* _INSTRUCTIONS TO FOLLOW_: Exclude all pictures, then write out exactly the lines below from the first one through the line with "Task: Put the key".

* _SOURCE RECORDS_:
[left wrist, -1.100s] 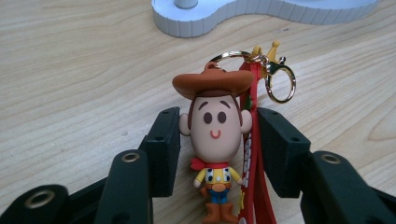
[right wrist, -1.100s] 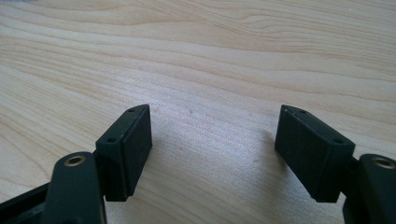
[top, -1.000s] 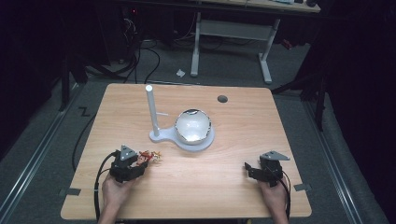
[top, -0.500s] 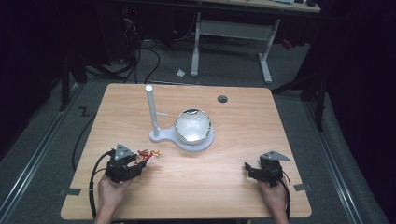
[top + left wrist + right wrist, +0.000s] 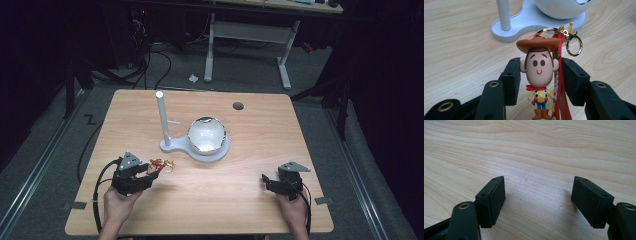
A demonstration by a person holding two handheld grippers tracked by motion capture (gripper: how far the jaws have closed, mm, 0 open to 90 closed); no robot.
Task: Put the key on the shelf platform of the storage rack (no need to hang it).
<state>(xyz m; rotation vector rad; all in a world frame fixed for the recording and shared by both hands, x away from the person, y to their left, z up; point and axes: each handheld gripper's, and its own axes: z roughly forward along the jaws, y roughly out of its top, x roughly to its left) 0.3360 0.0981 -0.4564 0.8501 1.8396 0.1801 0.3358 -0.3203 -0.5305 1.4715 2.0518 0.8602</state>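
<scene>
A cowboy figure keychain [image 5: 539,72] with a brown hat, red strap and gold clasp ring [image 5: 573,45] sits between the pads of my left gripper [image 5: 541,77], which is shut on its head. In the high view the left gripper [image 5: 150,172] is at the table's front left, with the keychain [image 5: 161,165] sticking out toward the white stand [image 5: 172,145]. That stand has an upright post [image 5: 162,117] and a white dome [image 5: 206,135] on its base. My right gripper [image 5: 266,181] is at the front right, and in its own view the right gripper [image 5: 537,197] is open over bare wood.
The wooden table [image 5: 250,200] has a round cable hole [image 5: 238,106] near its far edge. Cables trail from both grippers off the front. A white desk frame [image 5: 250,35] stands on the dark floor beyond the table.
My left gripper has lifted a little with the keychain in it and drifted slightly. The right gripper has stayed where it was.
</scene>
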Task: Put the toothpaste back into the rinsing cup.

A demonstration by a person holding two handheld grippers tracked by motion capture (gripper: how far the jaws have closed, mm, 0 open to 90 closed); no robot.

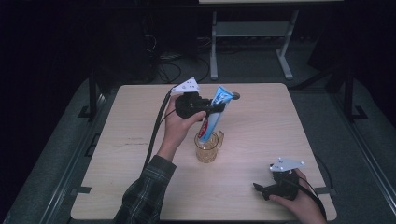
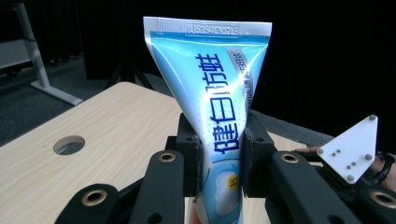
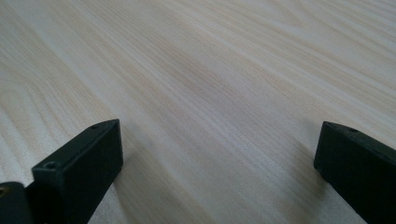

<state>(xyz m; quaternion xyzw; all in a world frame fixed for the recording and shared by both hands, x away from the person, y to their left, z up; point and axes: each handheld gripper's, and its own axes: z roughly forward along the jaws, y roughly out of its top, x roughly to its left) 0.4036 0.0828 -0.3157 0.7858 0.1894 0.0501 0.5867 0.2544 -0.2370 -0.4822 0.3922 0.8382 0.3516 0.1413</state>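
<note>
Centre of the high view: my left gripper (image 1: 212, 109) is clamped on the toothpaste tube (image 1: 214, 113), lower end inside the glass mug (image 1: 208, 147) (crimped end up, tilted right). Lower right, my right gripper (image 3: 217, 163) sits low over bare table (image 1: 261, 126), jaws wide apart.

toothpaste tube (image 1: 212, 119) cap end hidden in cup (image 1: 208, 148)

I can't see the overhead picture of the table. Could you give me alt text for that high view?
A person's left hand holds a black two-jaw gripper clamped on a blue and white toothpaste tube, its lower end inside a clear amber glass mug standing mid-table. The right hand rests a second black gripper near the front right corner of the pale wooden table.
</note>
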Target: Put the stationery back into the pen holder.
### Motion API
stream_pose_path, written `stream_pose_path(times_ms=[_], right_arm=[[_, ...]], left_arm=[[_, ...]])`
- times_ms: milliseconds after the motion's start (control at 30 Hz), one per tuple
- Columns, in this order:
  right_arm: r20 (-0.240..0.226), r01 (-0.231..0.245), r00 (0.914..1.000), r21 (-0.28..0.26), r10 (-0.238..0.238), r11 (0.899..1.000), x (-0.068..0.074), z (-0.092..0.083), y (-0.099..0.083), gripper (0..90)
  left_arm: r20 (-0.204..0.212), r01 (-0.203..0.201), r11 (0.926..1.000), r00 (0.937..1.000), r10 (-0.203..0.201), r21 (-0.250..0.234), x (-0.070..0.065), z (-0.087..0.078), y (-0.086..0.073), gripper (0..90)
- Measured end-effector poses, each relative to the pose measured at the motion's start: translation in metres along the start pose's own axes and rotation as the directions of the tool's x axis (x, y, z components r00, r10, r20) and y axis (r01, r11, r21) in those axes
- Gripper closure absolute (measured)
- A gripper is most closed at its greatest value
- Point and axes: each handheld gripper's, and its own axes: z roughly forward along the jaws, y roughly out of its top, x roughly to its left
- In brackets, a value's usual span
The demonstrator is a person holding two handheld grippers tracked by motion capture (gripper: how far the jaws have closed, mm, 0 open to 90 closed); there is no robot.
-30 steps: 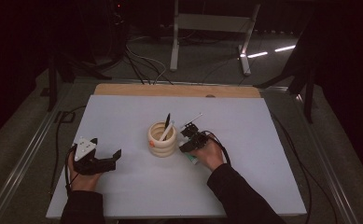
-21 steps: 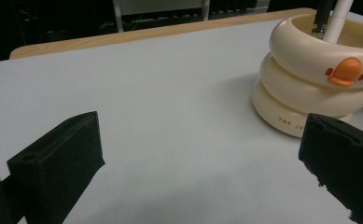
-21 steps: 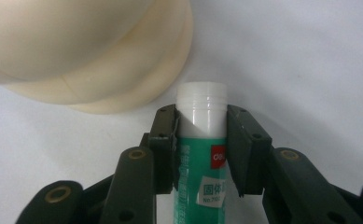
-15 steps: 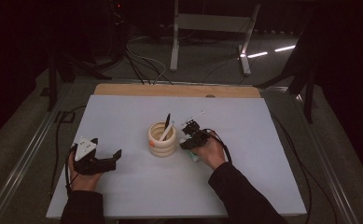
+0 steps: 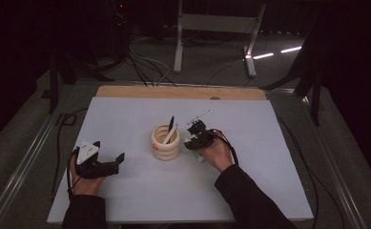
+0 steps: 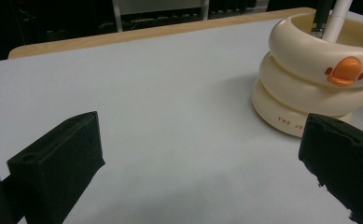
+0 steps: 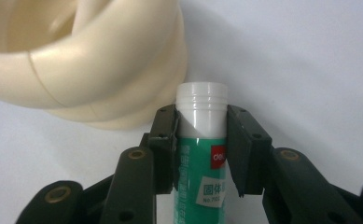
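A cream pen holder (image 5: 165, 143) made of stacked rings stands mid-table, with a black pen and a white pen (image 5: 170, 130) leaning in it. My right gripper (image 5: 193, 140) is just to its right, shut on a glue stick (image 7: 202, 158) with a green label. The stick's white end (image 7: 201, 95) pokes out past the jaws, close to the holder's side (image 7: 90, 60). My left gripper (image 5: 108, 164) rests on the table at the front left. It is open, and bare table shows between its jaws (image 6: 202, 149). The holder's orange duck beak (image 6: 346, 71) faces this gripper.
A thin white pen-like thing (image 5: 200, 116) lies on the white tabletop (image 5: 250, 186) just behind the right gripper. A wooden strip (image 5: 173, 92) runs along the far edge. Cables and metal stand legs (image 5: 178, 43) sit on the dark floor beyond.
The right gripper, still holding the glue stick, has edged slightly towards the far side beside the holder. The left gripper has stayed put.
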Motion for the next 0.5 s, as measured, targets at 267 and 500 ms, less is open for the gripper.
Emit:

* _THE COMPLETED TASK_:
[left wrist, -1.100s] 
[right wrist, -1.100s] 
[top, -1.000s] 
[top, -0.500s] 
[top + left wrist + right wrist, +0.000s] 
A demonstration by a person holding two handheld grippers tracked by motion capture (gripper: how far the jaws have closed, mm, 0 open to 90 closed); no robot.
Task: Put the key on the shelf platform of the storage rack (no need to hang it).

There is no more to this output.